À l'heure actuelle, ces contrôles de comportement sont réservés notamment à
l'accès aux produits dangereux ou aux zones sécurisées. Élargir ces contrôles à ceux
souhaitant simplement réutiliser les informations du secteur public est inutile et
disproportionné. Cela reviendrait à considérer la réutilisation des données publiques
comme une activité dangereuse. Étant donné le flou juridique autour de la notion de
"comportement", laissée à l'appréciation de l'administration, cette mesure tendra à
restreindre de manière arbitraire l'accès à l'information et la liberté d'expression en France.
L'article ainsi proposé causerait de sérieux dégâts au droit d'accès à l'information
protégé par la loi CADA de 1978, renforcée par la directive européenne 2009/98/EC du
Conseil et du Parlement Européen sur la réutilisation des informations du secteur public
(PSI, 17 novembre 2003) [4].
En effet, cet article est en contradiction directe avec la directive 2003/98/EC [5],
qui demande aux gouvernements d'assurer des "conditions justes, proportionnées et nondiscriminatoires pour l'accès à l'information [du secteur public]". La jurisprudence de la
Cour Européenne des Droits de l'Homme a réaffirmé ces conditions en reliant le droit
d'accès à l'information au droit à la liberté d'expression, droits qui ne sauraient être
entravés d'aucune contrainte discriminatoire par les autorités publiques [6].
Rendre les données publiques librement accessibles pour des réutilisations larges
est reconnu comme un important facteur d'innovation sociale et économique. La
disponibilité de telles informations incite à une plus forte participation à la décision
publique et enrichit les liens entre les citoyens et leur gouvernement. Le grand public peut
ainsi enrichir les données générées par le gouvernement, par exemple en développant des
applications ou des programmes qui rendent service à la société dans son ensemble.

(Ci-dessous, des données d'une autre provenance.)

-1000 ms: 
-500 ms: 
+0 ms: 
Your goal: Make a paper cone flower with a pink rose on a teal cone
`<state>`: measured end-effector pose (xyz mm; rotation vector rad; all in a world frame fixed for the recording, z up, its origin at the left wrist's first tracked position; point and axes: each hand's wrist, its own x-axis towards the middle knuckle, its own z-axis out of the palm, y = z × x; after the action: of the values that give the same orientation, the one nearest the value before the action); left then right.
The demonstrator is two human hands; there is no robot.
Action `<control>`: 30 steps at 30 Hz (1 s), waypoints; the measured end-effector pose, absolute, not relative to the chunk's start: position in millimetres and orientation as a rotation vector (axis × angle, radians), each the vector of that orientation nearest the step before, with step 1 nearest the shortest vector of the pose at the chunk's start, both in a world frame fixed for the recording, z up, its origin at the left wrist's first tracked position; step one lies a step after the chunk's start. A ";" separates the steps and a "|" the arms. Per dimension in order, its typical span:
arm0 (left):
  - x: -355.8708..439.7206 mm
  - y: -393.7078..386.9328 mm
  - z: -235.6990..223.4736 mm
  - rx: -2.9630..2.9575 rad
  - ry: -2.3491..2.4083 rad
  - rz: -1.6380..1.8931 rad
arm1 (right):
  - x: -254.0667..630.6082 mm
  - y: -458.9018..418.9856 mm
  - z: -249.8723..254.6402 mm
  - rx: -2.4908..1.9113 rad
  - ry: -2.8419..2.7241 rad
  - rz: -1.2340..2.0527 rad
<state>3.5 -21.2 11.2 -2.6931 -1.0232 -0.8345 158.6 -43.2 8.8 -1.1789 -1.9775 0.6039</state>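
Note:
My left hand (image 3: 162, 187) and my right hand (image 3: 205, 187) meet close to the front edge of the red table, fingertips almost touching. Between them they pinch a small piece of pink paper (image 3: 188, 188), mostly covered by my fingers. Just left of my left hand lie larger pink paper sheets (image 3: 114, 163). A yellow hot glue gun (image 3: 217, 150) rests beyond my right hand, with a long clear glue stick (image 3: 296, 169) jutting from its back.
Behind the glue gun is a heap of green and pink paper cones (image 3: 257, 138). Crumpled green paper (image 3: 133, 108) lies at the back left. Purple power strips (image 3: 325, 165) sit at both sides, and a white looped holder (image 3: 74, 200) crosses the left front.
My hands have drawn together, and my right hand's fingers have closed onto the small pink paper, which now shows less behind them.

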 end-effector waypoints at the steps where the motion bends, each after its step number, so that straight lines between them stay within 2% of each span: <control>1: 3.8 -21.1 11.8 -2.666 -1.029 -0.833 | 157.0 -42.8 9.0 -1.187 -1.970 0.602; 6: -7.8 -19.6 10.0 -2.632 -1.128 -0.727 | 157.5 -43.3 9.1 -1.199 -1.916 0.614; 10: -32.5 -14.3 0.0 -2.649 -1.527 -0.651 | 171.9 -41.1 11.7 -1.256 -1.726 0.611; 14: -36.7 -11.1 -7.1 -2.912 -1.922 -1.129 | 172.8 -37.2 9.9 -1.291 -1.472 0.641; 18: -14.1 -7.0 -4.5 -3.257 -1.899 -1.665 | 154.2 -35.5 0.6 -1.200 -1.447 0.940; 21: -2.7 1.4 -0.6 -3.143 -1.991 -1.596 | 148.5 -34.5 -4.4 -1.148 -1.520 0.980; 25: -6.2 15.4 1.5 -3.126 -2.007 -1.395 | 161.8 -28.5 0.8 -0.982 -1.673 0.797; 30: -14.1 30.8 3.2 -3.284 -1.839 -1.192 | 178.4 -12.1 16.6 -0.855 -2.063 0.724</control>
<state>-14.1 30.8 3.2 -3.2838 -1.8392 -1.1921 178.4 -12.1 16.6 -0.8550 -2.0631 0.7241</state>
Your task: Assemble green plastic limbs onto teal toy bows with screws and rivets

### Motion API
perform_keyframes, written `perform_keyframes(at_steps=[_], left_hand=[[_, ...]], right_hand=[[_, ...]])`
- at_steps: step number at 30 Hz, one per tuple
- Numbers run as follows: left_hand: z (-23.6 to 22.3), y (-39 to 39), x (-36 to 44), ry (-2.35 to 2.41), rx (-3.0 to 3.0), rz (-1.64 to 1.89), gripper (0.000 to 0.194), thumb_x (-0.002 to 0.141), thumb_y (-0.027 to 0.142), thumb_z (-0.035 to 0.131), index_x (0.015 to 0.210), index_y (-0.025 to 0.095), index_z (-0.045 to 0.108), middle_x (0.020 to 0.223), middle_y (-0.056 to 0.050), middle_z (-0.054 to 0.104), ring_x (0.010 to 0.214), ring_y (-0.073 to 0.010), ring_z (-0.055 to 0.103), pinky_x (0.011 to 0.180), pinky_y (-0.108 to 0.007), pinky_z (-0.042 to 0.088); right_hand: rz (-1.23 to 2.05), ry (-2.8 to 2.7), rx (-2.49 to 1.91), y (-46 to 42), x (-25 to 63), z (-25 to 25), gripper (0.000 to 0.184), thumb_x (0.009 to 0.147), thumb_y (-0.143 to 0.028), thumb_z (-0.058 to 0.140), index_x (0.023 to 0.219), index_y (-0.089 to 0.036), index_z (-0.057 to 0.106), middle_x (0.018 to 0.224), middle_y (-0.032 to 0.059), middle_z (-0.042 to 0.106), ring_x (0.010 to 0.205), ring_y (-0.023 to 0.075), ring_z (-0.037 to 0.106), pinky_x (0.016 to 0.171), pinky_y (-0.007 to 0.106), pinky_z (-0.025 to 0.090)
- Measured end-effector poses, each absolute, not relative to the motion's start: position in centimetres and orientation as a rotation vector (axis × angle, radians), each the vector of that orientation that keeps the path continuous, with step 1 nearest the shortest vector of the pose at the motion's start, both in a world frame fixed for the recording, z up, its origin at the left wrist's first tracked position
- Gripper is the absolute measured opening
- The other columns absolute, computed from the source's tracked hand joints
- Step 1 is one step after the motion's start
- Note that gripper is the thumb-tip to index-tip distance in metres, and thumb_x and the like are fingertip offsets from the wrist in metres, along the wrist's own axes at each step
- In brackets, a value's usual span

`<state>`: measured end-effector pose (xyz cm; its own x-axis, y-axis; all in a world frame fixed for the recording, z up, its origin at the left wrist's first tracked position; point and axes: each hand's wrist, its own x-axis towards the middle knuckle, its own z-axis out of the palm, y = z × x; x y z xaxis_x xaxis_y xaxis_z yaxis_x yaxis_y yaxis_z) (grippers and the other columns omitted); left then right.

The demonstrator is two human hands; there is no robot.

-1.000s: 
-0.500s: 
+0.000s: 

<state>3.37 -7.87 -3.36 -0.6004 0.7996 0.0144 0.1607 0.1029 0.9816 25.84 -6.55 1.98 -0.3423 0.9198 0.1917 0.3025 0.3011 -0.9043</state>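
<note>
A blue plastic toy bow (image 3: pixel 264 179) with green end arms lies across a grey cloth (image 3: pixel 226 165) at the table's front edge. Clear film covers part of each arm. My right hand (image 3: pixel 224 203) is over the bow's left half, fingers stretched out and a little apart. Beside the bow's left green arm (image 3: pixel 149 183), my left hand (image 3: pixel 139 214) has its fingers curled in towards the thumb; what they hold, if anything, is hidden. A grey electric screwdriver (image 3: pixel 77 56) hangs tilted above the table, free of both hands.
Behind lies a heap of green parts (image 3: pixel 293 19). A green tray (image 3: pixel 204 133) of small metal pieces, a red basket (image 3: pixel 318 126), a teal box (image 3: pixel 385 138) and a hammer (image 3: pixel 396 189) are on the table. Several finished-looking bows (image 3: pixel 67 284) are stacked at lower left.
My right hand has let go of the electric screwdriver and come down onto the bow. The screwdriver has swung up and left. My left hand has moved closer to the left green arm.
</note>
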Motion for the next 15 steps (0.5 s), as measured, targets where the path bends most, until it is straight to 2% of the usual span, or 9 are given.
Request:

Ces apports sont clairement reconnus par de nombreuses démocraties à travers le
monde, comme l'Australie, le Danemark, les États-Unis, la Norvège, la Nouvelle-Zélande
ou le Royaume-Uni, dans lesquelles les gouvernements mettent d'énormes volumes de
données brutes à disposition de tous sans condition d'accès ou d'usage [7]. Si l'article
proposé dans le projet de loi LOPPSI était voté et promulgué, cela freinerait sans aucune
raison les progrès des initiatives françaises liées à l'ouverture des données publiques. Tel
quel, il s'agirait d'un sérieux retour en arrière de la France alors même que de nombreux
gouvernements européens progressent vers un meilleur accès aux informations et un
engagement croissant des citoyens.
Pour toutes ces raisons, les organisations signataires de cette lettre appellent le
gouvernement français et les parlementaires à supprimer l'article 30 ter de ce projet de loi.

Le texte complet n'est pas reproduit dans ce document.